У рыбацкого костра - Коллектив авторов - Страница 81
- Предыдущая
- 81/121
- Следующая
Клементьева скоро вернулась, прошла к поводкам, на которых в темной воде коротали ночь пленники Рысцова, подняла на устой жереха, открыла застежку и сбросила белобрюхую рыбу в реку. «У него и на той стороне были запасы», - сказала она. Только щуку Клементьева не решилась трогать одна, подозвала Алешу, и вдвоем они справились с неподатливой стальной застежкой. «Вера! - запоздало встревожился Клементьев. - Он скажет, что мы украли». - «Напишешь ему, извинишься, - язвительно ответила она. - Ничего он не скажет!» - «Он не может думать иначе». - «Ах, какая беда, что он подумает о тебе! Если тебя это тревожит, то вот свидетель: Алеша скажет, что это я отпустила рыбу». - «Ему лучше помолчать, - заметил Клементьев. - Лучше сказать, что я украл, увез; ему здесь жить». - «Вы не крали! - воскликнул мальчик в душевном смятении. - Я щуку отпустил». - «Всю рыбу освободила я: помни это, Алеша». - «Нет, - упрямо сказал он. - Щуку мы вместе. Щуку вместе…» Клементьева облегченно рассмеялась: упорство мальчика пришлось ей по сердцу. «Пусти и своих, Володя, - попросила она. - Живых отпусти!» Клементьев молчал, жена склонилась было к голавлям, но увидела глаза Алеши, полные горького недоумения, обиды за Клементьева, за попранное дело, которым они занимались честно, и отпустила. Двух голавлей инженер снял и перевязал их на кукан Алеши.

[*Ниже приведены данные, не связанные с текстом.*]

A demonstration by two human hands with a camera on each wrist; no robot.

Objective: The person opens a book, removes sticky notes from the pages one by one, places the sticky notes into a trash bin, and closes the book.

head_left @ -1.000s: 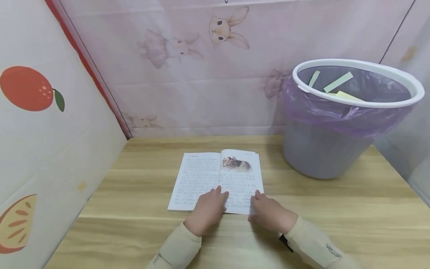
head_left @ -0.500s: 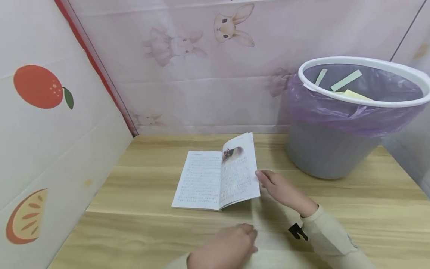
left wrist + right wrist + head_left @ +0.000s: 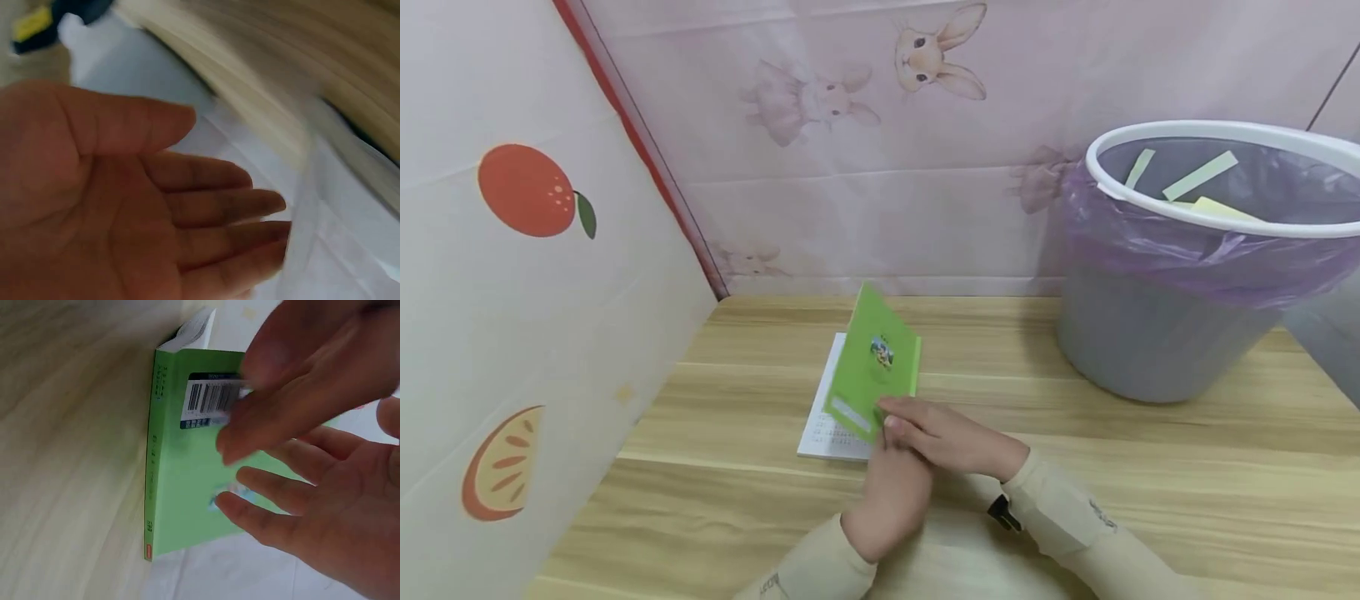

Домой Алеша собрался короткой дорогой, по крутояру, к спящей деревне, но Клементьев не отпустил его, сказал, что довезут до порога; даже Рысцов не решался прогнать Алешу до рассвета, неужто они хуже Рысцова. «Мне пешком близко, - отказывался Алеша: было неловко, что жена инженера повезет его через деревню к избе, - а машиной в объезд». «Отец кем работает?» - спросил Клементьев уже на ходу, повернувшись к нему с переднего сиденья. «Его на войне убили». - «Ты не помнишь его?» - «Хорошо помню: мне четвертый год шел». Почему-то всегда ему было важно знать самому и чтобы другие знали, что отца он помнит хорошо. «Ты, оказывается, старый! - удивился Клементьев. - Я думал, лет десять». - «Я в шестой перешел». - «А я, брат, тебя, как пацана, за чиликанами гонял… Чего тебя караульщик не любит?» - «Никого он не любит, только себя». «Не бойся ты их, Алеша», - сказала Клементьева. - «А я не боюсь; они у плотины, а мы - на реке».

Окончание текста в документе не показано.